Heineken said on Feb. 11 it would cut between 5,000 and 6,000 roles over the next two years and forecast slower profit growth for 2026.
The Dutch brewer announced the measures alongside its 2025 full-year results and said it expects full-year 2026 operating profit to grow between 2 and 6 percent, below the pace achieved in 2025.
Heineken CEO Dolf van den Brink said the company would “accelerate productivity at scale to unlock significant savings,” a move that would involve reducing 5,000 to 6,000 roles as part of changes to its operating model.
“We remain prudent in our near-term expectations for beer market conditions,” van den Brink said.
Market Conditions
Heineken said that the company’s total volume declined 1.2 percent in 2025. Despite the overall drop, its Heineken brand volume grew 2.7 percent, while its global brands volume increased 1.9 percent.The company said more than 60 percent of its markets, including more than 80 percent of its priority growth markets, gained or held market share during the year.
“In 2025, we delivered a resilient and well-balanced performance,” van den Brink said. “We gained share, drove cost and cash productivity, and increased investment behind our brands.”
Heineken said it would pivot from its EverGreen 2025 plan to a new EverGreen 2030 strategy focused on sharper capital allocation and stronger value creation.

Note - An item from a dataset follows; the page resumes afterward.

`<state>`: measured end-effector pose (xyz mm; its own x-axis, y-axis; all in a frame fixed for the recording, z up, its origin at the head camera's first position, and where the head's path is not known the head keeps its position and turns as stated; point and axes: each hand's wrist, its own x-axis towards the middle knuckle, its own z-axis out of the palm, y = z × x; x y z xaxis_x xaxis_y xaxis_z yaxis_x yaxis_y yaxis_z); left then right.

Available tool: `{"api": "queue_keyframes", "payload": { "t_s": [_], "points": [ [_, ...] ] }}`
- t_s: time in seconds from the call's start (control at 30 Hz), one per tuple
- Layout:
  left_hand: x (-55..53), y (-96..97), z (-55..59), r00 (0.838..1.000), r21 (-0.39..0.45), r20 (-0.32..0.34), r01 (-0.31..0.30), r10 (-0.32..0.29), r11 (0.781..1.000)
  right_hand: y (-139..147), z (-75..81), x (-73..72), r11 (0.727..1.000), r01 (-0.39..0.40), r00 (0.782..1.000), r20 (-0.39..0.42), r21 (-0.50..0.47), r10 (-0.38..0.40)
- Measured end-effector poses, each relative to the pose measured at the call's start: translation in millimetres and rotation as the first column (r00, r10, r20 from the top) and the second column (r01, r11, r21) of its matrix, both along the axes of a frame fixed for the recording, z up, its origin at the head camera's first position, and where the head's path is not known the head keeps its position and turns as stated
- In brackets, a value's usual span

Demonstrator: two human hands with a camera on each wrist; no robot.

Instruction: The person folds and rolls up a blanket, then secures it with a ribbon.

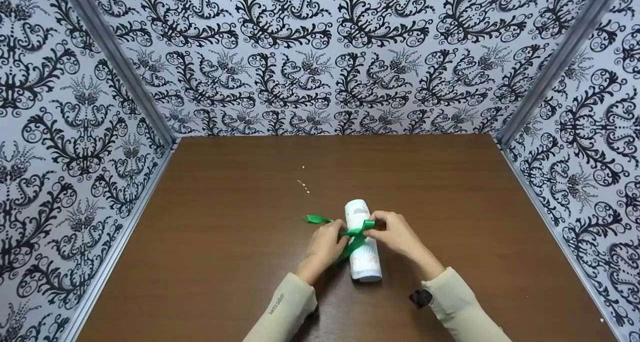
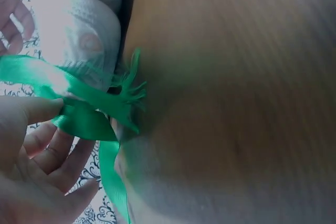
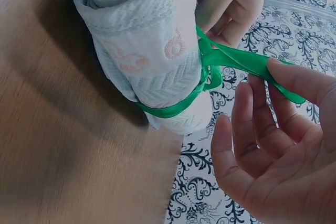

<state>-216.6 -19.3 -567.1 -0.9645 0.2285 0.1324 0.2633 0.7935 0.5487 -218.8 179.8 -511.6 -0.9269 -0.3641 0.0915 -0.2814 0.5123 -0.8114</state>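
A rolled white towel (image 1: 366, 264) with pale pink and bluish patterning lies lengthwise on the brown table. Round its middle runs a green ribbon (image 3: 170, 109), crossed at the side that faces the hands in the right wrist view. My right hand (image 1: 400, 234), to the right of the roll, pinches one ribbon end between thumb and fingers and draws it out taut. On the other side, my left hand (image 1: 324, 243) pinches a folded part of the ribbon (image 2: 86, 124) under its thumb. A frayed ribbon end (image 2: 131, 90) sticks out beyond that thumb.
Small pale crumbs (image 1: 304, 186) are scattered on the table (image 1: 225, 197) beyond the roll. Walls (image 1: 310, 57) with black scroll patterns close in the back and both sides. A dark watch-like object (image 1: 421, 298) sits at the right cuff.
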Motion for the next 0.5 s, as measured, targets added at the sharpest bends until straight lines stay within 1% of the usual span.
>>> {"api": "queue_keyframes", "payload": {
  "t_s": [0.1,0.2,0.27,0.37,0.43,0.5],
  "points": [
    [0.8,-5.8,3.1,0.998,0.079,0.055,0.000,-0.005,0.997,-0.8,0.6,0.7,1.000,0.011,1.000,0.022,0.002,-0.011],
    [1.9,-13.2,8.5,0.994,0.181,0.106,0.011,-0.030,0.983,-1.4,1.1,0.7,1.000,0.024,0.999,0.045,0.007,-0.024],
    [2.9,-19.1,12.0,0.990,0.255,0.124,0.029,-0.063,0.967,-1.9,1.5,0.9,1.000,0.028,0.998,0.051,0.010,-0.028],
    [5.2,-28.9,17.6,0.981,0.353,0.149,0.067,-0.127,0.933,-2.3,1.5,0.6,0.999,0.030,0.999,0.044,0.014,-0.031],
    [7.8,-35.2,21.3,0.970,0.400,0.174,0.087,-0.169,0.912,-2.4,1.6,0.6,0.999,0.031,0.999,0.040,0.016,-0.032],
    [11.0,-40.9,24.2,0.954,0.432,0.209,0.107,-0.215,0.895,-2.5,1.7,0.5,0.999,0.033,0.999,0.039,0.016,-0.033]
  ]
}}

Heineken said it assumes an unchanged consumer environment in most of its markets in 2026 and remains cautious about macroeconomic conditions.
It expects variable costs to rise by a low single-digit percentage per hectoliter (26.4 gallons), largely due to currency impacts on local inflation bases, notably in Africa.
The company forecasts an effective tax rate of 27 to 28 percent in 2026 and capital expenditure below 8 percent of net revenue. It also said the completed acquisition of FIFCO’s beverage and retail businesses in Central America would be approximately 2 to 3 percent accretive to earnings per share.
European Peers Cut Jobs
Heineken’s announcement follows a series of recent job-cut plans by European companies.A cost-cutting drive at Austria’s AMS OSRAM will affect roughly 2,000 employees, according to fourth-quarter 2025 results released on Feb. 10.
About 1,600 positions in Sweden are set to be cut at Ericsson as the telecoms equipment maker grapples with a prolonged slowdown in industry spending, the company disclosed on Jan. 15.
Exit programs covering around 5,500 employees across seven Spanish subsidiaries form part of Telefónica’s strategic overhaul, according to a Dec. 22, 2025, press release detailing labor agreements with unions.